= Required work =
Since only part of the material below is wanted, output exactly the lines from the one with "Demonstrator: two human" up to and including the one with "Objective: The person".

= Data block =
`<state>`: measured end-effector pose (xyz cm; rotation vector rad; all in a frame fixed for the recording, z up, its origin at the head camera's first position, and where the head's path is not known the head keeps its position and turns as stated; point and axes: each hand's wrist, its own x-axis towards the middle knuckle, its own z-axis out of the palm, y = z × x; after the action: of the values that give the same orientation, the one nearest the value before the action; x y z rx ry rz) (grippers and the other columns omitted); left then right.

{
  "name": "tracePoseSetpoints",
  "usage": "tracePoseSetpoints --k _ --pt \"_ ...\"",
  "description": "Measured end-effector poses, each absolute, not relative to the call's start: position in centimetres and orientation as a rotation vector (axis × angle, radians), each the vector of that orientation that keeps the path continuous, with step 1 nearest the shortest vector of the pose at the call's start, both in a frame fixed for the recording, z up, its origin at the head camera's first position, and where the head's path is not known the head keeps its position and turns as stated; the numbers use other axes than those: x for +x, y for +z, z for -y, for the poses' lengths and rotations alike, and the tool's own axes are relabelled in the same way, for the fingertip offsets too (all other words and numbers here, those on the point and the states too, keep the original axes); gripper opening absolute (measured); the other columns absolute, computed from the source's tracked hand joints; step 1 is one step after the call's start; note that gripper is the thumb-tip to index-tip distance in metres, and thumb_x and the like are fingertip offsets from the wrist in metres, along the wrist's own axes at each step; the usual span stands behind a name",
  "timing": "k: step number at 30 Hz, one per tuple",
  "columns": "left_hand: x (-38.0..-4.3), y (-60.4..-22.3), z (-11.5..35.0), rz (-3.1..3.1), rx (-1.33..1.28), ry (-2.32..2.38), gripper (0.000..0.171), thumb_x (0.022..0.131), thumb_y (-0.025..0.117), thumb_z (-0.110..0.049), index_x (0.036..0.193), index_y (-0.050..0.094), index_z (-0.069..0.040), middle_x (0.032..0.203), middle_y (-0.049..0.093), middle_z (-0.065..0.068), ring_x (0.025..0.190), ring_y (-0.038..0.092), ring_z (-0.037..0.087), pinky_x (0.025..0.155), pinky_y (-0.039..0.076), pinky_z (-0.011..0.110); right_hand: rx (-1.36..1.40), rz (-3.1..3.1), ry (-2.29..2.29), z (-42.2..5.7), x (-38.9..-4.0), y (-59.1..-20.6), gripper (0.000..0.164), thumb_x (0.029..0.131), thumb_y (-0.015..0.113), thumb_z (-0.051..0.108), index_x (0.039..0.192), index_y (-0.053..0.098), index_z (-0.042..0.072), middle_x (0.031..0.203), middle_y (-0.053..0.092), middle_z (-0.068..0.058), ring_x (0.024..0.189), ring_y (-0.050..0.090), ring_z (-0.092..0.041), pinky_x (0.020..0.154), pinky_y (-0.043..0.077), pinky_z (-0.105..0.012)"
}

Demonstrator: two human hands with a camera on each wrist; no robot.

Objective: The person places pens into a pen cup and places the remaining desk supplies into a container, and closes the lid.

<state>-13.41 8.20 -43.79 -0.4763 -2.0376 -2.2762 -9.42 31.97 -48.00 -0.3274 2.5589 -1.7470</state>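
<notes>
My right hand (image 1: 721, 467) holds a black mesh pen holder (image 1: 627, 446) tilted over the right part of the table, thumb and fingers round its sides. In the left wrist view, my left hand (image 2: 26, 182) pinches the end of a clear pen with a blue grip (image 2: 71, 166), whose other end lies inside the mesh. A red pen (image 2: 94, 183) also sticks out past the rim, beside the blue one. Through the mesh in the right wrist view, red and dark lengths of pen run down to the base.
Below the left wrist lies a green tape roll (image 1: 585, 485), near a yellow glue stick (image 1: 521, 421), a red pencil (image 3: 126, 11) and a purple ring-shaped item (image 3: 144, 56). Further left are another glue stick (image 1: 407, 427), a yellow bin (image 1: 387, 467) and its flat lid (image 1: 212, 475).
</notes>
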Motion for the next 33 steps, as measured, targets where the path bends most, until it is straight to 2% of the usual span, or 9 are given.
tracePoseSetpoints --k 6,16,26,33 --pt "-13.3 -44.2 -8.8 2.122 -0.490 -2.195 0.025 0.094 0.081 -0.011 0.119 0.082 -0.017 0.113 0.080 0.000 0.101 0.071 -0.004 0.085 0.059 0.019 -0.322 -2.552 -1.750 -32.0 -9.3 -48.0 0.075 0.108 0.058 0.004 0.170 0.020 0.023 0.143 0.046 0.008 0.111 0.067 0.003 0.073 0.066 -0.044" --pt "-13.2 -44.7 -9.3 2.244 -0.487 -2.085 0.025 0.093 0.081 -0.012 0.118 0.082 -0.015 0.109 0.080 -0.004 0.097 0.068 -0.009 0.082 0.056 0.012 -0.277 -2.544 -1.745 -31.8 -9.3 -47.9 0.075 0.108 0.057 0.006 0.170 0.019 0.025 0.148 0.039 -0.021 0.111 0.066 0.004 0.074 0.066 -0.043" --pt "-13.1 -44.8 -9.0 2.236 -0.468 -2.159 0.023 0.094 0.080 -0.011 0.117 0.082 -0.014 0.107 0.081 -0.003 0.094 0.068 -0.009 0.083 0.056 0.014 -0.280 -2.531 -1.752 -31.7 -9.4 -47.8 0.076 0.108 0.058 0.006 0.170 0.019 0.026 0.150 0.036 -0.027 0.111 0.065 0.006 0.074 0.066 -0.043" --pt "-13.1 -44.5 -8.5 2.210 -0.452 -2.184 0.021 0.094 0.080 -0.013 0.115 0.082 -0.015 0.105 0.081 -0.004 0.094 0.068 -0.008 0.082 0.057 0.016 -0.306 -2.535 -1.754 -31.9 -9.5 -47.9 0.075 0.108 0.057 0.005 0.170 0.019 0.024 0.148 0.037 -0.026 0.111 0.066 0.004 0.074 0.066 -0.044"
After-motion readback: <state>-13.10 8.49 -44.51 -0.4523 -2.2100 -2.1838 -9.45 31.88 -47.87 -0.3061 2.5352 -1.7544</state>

= Response to this exercise =
Demonstrator: two human hands with a camera on each wrist; no robot.

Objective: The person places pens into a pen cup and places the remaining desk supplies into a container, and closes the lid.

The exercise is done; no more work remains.